For this exercise, restate word for word only the lines from the first line of the data to the line containing "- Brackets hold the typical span".

┌────────

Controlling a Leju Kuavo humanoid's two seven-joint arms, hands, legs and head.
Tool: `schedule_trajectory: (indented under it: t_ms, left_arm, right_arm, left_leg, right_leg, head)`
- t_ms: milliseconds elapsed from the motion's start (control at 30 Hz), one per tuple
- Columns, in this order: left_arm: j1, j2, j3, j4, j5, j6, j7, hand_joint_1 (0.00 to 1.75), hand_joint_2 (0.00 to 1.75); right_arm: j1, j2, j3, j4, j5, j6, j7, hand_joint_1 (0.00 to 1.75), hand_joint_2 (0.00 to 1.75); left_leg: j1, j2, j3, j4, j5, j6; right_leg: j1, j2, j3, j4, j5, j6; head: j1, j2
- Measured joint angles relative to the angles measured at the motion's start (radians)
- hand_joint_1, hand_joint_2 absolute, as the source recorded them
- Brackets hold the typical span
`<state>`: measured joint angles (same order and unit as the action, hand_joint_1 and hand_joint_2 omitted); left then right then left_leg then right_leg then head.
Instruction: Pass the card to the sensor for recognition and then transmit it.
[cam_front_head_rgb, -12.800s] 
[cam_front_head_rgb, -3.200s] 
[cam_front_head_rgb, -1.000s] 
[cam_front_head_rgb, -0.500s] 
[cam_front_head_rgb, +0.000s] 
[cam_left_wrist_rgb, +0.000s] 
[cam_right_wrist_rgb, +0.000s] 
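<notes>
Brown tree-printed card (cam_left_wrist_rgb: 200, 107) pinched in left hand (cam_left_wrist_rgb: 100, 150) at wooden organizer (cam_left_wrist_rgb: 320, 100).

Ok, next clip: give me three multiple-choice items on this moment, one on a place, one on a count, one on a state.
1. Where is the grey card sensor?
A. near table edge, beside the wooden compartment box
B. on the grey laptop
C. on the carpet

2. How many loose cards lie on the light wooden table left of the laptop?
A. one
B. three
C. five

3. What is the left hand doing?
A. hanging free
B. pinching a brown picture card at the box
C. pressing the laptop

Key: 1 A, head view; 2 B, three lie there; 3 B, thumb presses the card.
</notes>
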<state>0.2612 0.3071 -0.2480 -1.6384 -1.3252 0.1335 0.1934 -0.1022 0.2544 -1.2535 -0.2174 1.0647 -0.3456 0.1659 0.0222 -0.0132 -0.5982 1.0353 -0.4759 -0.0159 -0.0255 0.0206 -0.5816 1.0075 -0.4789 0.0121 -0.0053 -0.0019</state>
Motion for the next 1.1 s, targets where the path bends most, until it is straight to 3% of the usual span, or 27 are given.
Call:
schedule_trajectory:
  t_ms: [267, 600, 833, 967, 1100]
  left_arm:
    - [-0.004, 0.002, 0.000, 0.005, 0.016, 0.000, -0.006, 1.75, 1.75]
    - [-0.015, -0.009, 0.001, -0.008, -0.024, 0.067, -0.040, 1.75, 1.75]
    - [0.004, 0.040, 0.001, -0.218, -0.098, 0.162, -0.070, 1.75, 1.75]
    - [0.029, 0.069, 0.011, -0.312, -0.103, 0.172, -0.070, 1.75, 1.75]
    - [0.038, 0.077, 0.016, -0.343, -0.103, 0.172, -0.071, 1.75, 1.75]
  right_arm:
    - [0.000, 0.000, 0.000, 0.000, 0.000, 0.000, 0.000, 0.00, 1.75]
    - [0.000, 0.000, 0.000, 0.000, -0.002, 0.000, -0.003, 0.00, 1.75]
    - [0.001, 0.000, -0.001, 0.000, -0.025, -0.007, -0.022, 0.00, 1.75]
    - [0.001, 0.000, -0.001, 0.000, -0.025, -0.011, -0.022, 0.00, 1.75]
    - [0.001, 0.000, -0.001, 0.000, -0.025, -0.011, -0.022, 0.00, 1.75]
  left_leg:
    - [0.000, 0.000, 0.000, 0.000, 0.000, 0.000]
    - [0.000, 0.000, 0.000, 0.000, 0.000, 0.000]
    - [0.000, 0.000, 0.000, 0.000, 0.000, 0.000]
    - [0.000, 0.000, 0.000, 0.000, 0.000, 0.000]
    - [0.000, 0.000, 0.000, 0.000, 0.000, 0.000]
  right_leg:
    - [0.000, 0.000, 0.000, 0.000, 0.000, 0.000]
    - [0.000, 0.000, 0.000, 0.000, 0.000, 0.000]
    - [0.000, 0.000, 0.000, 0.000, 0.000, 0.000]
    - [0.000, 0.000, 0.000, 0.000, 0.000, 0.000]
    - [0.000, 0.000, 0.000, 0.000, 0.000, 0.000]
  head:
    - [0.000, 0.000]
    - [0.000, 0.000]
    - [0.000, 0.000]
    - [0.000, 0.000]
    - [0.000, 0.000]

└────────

Solution.
Controlling a Leju Kuavo humanoid's two seven-joint arms, hands, legs and head.
Tool: `schedule_trajectory: (indented under it: t_ms, left_arm, right_arm, left_leg, right_leg, head)`
- t_ms: milliseconds elapsed from the motion's start (control at 30 Hz), one per tuple
- Columns, in this order: left_arm: j1, j2, j3, j4, j5, j6, j7, hand_joint_1 (0.00 to 1.75), hand_joint_2 (0.00 to 1.75); right_arm: j1, j2, j3, j4, j5, j6, j7, hand_joint_1 (0.00 to 1.75), hand_joint_2 (0.00 to 1.75); left_leg: j1, j2, j3, j4, j5, j6; right_leg: j1, j2, j3, j4, j5, j6; head: j1, j2
- Measured joint angles relative to the angles measured at the motion's start (radians)
- hand_joint_1, hand_joint_2 absolute, as the source recorded them
- Brackets hold the typical span

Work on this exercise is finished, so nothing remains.